Source material:

↓↓↓

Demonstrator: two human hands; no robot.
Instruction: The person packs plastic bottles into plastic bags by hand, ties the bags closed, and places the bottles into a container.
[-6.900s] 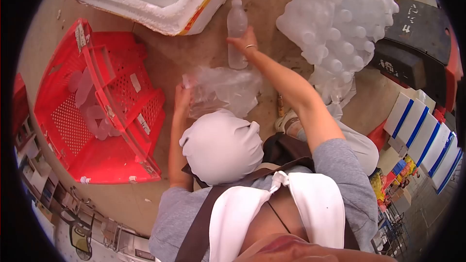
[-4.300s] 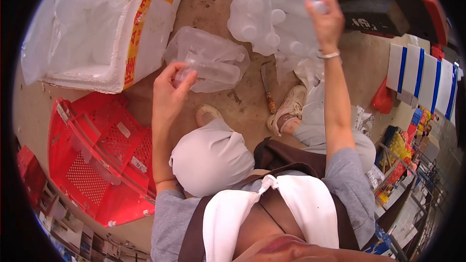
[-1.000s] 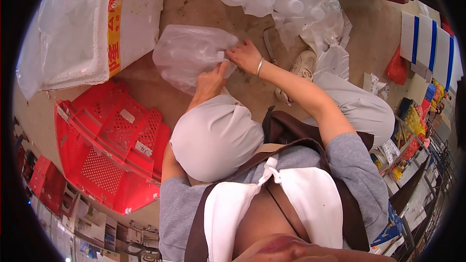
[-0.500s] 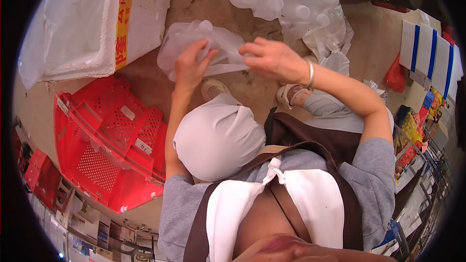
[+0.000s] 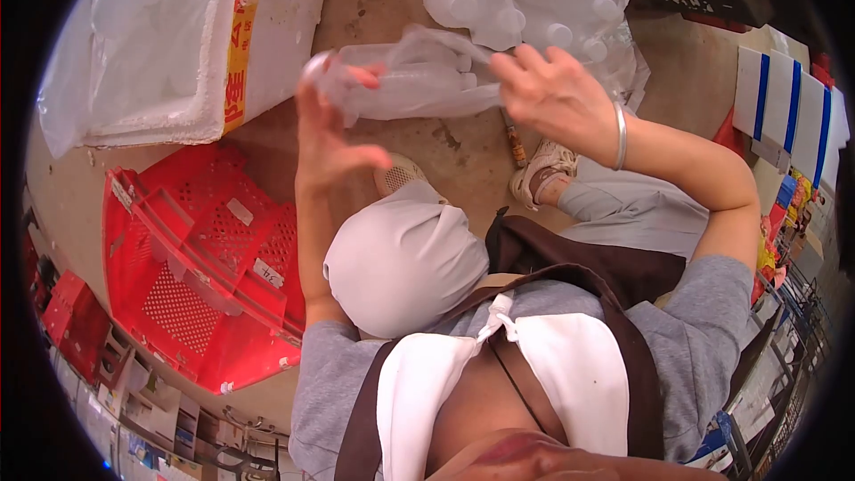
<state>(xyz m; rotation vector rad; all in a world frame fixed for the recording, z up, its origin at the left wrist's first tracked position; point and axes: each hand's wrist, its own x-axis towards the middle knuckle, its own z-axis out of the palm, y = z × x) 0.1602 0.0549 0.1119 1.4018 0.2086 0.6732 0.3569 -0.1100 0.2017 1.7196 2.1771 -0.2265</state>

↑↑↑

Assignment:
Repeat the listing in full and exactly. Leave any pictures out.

Task output:
Demonstrator: two human hands; no robot.
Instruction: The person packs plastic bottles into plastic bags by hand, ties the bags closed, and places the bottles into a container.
[-6.900s] 
[-4.300s] 
[-1.000s] 
[-0.500s] 
[+0.000s] 
<state>(xyz m; rotation vector rad; all in a world frame fixed for the recording, z up, its origin at the left wrist's first tracked position; point and axes: each hand's wrist, its own x-axis towards the middle knuckle, its own z-axis out of the palm, y = z × x) 0.1602 0.0549 0.1119 1.4018 0.2086 0.6732 0.3569 -0.1100 0.2017 1.7196 2.1771 -0.2265</state>

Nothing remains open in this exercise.